The article, entitled “Bradley,” was listed on the magazine's table of contents as being written by Anonymous, but my name was on the first page of the article. It was mostly a quick run-through of the events at As Samawah and immediately after, told solely from my point of view, with hardly a mention of any other troop.
SOF
wrote that the piece

passed through so many hands before it reached us, we have been yet unable to identify its author other than by name and rank as given. With the action recorded as taking place at Al Samawah, one might attempt to make assumptions regarding which American unit was involved, but we do not know for certain. In fact, we have been yet unable to further document this fragment of combat history other than by its own face. So we must leave the reader with a caveat: If this story is not true in every regard, it should be.
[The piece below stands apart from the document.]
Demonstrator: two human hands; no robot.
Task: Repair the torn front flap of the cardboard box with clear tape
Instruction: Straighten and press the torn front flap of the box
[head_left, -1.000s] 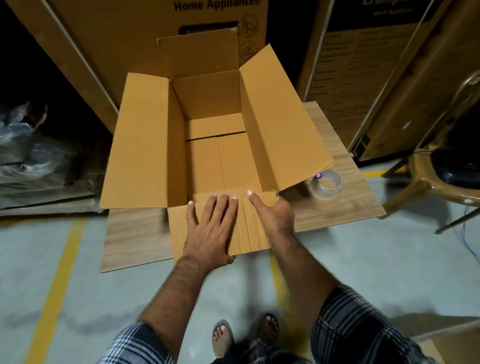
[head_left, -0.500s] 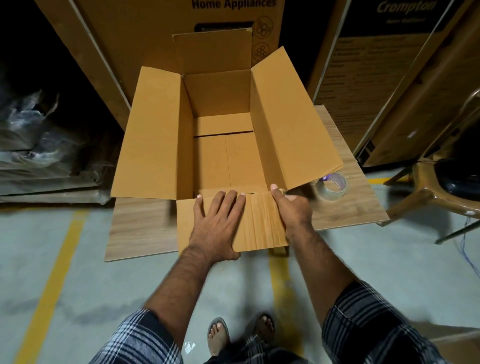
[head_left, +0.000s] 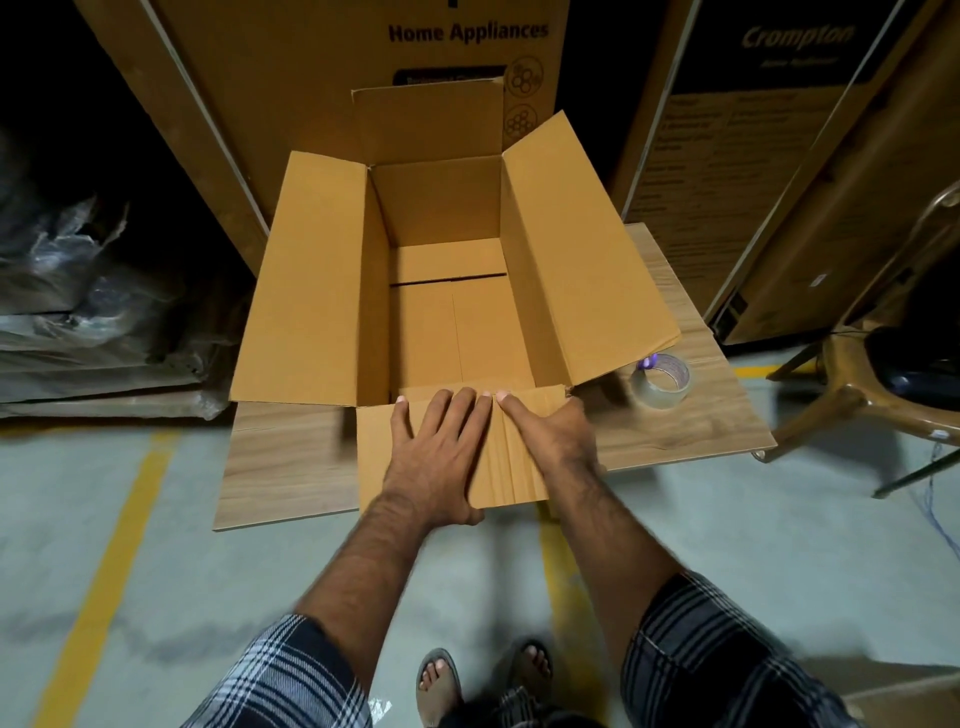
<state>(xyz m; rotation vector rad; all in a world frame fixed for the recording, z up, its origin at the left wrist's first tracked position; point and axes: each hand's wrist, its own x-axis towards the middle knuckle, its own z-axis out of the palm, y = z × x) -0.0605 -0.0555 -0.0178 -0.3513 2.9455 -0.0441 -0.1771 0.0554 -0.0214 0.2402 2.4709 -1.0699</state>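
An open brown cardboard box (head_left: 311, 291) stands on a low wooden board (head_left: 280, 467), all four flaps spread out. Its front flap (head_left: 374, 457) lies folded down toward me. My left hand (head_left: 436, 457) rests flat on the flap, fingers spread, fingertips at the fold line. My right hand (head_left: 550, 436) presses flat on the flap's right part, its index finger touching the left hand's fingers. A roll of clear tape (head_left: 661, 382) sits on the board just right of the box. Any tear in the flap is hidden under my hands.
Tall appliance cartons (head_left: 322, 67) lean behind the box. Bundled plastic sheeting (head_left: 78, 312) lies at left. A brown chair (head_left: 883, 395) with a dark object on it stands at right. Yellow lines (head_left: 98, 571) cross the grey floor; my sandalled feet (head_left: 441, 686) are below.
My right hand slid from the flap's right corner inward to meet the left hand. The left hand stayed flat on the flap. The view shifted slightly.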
If any reader has a POC (point of contact) for Staff Sergeant Johnson, we would appreciate it
.

[And there, right before the story itself, like a signature, was my name and rank.]

STAFF SERGEANT DILLARD J. JOHNSON, 19D
INCIDENT OF 23 MARCH 2003.
*

A second quick read-through of the story was enough for me to figure out where and who it had come from, since I knew I hadn't written it. When Crazy Horse was still in Baghdad, high-ranking Army officers came through and interviewed everybody as to what we'd seen and done at As Samawah and afterward. These interviews weren't restricted to our unit, but were part of a huge effort to document the early days of the war. They were the basis for the book
On Point: The United States Army in Operation Iraqi Freedom
, the official Army narrative of the first five weeks or so of combat in Iraq.

As near as I could remember, the
Soldier of Fortune
story came straight from my interviews with those officers. In fact, several sections of the October 2003 article ostensibly written by me can be found in
On Point
, word for word.
*
One of the officers who interviewed me and the rest of Crazy Horse—we believe it was a lieutenant colonel or major—thought it was such a great story that he contacted
Soldier of Fortune
and passed along part of the report.